With less than one month left until Ramadan, it's time to start preparing for this blessed month!

Often, when we talk about getting ready for Ramadan, we think of tips for increasing our good deeds, such as reading more Qur'an, and performing more night prayers. Ramadan is all about maximising our efforts after all!

But we rarely think about the main action Ramadan is known for: fasting. Unlike night prayers or reciting Qur'an, we must fast every day in Ramadan, and we might not take the time to appreciate just how beneficial this action is to our souls, minds, bodies and ultimately our relationship with Allah (swt).

In this article, we are going back to basics! We'll start by talking about the benefits of fasting - physical, mental and spiritual - and then we'll discuss how we can build a relationship with fasting over the next month.

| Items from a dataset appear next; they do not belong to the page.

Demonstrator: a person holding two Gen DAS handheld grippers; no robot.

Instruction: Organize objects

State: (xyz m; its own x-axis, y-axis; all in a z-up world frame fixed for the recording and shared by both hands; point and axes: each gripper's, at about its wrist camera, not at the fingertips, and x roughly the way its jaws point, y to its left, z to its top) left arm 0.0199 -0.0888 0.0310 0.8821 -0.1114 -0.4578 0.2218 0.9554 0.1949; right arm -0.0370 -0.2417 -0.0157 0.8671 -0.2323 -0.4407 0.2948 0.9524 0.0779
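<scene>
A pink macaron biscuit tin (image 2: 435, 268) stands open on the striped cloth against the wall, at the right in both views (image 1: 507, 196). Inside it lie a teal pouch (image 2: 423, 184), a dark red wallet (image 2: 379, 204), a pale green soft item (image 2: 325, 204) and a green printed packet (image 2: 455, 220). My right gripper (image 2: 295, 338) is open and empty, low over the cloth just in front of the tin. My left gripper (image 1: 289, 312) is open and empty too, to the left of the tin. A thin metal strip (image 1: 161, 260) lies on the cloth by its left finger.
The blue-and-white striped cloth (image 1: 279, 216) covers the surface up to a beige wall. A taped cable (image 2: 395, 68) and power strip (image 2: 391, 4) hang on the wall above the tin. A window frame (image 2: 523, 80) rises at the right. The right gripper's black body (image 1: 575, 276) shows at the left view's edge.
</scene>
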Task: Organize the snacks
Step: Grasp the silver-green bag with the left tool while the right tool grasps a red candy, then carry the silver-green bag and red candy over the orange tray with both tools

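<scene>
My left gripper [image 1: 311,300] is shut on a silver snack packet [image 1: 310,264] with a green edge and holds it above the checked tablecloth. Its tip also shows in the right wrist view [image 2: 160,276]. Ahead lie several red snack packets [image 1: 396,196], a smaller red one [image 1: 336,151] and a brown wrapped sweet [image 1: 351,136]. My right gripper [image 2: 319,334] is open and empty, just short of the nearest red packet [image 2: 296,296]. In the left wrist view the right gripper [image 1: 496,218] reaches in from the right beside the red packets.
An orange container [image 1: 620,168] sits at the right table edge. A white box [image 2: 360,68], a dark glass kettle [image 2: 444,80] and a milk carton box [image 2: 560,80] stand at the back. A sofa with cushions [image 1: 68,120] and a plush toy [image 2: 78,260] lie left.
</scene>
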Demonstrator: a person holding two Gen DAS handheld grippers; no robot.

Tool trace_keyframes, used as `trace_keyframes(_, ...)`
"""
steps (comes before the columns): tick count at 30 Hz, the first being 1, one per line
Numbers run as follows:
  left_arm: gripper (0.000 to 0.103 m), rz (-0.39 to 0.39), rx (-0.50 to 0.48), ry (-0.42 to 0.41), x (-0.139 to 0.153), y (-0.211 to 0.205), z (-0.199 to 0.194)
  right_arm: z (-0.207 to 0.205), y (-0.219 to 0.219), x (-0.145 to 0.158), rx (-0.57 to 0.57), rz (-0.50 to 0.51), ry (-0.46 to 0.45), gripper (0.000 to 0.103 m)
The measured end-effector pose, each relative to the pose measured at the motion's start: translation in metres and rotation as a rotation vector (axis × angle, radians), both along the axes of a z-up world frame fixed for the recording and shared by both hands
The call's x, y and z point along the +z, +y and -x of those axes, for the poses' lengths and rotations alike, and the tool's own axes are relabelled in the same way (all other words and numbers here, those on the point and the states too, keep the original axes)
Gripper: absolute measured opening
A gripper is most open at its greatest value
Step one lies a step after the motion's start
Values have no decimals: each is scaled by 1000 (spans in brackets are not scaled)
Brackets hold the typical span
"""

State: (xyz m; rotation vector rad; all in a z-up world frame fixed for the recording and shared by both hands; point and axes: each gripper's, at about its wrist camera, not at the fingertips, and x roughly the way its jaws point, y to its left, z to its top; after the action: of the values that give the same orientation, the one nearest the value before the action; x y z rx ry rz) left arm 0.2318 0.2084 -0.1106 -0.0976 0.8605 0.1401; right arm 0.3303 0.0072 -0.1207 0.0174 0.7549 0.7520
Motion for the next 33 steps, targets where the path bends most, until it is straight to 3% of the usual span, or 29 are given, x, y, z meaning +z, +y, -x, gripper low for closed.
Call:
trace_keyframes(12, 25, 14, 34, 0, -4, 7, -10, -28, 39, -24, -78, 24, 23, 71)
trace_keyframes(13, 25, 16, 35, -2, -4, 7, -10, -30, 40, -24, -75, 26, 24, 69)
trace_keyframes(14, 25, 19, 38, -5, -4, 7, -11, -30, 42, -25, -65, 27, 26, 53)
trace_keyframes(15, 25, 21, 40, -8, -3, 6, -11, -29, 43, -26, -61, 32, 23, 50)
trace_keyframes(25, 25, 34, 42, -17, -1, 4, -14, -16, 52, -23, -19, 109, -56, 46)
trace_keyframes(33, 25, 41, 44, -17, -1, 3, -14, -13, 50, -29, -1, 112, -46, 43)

The physical benefits of fasting

Our bodies are an amanah (trust) from Allah and fasting helps us take care of that amanah! Here are some of the physical health benefits of regular fasting:

  • It protects you from obesity and associated chronic illnesses
  • It reduces inflammation
  • It boosts cognitive performance and may help in preventing neuro-degenerative disorders
  • It promotes blood sugar control by reducing insulin resistance
  • It enhances heart health
  • It could delay aging and promote long life.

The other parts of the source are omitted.